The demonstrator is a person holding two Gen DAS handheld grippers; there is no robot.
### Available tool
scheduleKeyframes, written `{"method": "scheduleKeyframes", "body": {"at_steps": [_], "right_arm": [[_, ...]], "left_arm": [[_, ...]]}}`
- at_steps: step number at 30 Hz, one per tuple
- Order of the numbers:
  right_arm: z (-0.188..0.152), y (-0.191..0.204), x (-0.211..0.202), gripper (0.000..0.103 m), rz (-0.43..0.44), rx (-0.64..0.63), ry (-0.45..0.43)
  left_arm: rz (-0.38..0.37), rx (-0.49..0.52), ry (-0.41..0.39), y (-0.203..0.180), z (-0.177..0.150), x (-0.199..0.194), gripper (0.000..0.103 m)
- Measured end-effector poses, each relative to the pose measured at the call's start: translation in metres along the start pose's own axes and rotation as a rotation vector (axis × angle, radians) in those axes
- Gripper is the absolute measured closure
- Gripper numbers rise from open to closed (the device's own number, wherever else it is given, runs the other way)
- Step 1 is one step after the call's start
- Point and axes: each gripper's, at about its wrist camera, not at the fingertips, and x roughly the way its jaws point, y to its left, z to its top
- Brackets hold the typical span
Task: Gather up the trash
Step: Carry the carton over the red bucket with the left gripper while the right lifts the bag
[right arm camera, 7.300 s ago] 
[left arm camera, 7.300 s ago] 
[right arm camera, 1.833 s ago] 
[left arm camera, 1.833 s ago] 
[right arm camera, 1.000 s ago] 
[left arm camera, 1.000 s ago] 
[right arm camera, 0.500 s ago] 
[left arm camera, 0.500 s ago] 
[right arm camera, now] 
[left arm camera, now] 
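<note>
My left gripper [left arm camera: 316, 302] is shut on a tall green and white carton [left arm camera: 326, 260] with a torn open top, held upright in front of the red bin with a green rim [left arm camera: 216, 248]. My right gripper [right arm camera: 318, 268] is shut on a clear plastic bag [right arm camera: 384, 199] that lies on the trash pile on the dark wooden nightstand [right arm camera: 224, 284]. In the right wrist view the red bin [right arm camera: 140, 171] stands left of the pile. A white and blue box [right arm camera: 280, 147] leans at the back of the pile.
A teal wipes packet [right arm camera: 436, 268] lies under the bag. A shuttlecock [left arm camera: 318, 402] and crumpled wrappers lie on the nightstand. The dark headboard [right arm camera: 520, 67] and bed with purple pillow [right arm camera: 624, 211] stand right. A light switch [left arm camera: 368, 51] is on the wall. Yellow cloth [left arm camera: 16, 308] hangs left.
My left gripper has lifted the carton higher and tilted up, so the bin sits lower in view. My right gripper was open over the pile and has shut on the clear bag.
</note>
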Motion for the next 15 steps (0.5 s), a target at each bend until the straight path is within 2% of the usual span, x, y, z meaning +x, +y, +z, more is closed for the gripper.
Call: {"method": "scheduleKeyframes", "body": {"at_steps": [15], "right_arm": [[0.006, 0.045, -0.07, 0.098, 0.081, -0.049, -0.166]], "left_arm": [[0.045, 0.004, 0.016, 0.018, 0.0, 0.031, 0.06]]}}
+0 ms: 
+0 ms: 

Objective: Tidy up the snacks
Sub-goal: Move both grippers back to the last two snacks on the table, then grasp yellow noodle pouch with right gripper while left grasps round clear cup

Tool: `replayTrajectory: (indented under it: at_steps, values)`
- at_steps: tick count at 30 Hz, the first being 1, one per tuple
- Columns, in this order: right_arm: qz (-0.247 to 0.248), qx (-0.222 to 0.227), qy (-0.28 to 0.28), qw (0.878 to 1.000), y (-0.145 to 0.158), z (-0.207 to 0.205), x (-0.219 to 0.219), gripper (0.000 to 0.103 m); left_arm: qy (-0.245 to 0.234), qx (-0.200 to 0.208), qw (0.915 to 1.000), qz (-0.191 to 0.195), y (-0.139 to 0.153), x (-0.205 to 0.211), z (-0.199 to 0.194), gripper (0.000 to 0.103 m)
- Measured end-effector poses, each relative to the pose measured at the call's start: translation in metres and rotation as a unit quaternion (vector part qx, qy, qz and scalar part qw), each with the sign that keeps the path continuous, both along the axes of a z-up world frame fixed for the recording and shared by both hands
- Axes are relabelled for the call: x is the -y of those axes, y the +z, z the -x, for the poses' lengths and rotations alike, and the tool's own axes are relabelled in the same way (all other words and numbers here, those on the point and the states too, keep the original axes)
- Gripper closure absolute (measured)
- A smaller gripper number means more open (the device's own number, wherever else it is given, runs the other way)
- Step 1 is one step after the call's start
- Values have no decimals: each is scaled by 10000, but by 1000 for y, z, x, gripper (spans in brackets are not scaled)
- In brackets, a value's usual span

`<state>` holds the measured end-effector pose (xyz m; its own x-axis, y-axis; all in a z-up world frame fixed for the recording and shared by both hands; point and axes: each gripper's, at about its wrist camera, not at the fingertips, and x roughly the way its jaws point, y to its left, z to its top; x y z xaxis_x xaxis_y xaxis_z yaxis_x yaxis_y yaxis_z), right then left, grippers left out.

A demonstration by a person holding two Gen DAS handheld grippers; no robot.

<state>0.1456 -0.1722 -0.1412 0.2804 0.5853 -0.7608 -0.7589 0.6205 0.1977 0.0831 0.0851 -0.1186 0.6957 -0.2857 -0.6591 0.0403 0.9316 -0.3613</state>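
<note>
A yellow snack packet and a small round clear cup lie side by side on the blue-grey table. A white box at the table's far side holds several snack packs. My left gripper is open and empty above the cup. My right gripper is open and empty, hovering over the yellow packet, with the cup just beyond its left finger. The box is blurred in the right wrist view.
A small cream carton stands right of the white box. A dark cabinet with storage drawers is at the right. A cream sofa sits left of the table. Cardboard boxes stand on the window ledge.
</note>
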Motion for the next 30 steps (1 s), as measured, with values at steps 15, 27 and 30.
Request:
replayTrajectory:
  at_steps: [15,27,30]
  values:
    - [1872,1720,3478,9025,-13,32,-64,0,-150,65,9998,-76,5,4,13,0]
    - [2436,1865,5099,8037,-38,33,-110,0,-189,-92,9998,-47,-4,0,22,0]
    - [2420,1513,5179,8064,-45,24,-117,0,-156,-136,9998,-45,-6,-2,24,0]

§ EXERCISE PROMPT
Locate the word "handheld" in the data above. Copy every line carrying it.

§ SOLUTION TO THIS EXERCISE
The demonstrator is a person holding two Gen DAS handheld grippers; there is no robot.
A demonstration by a person holding two Gen DAS handheld grippers; no robot.

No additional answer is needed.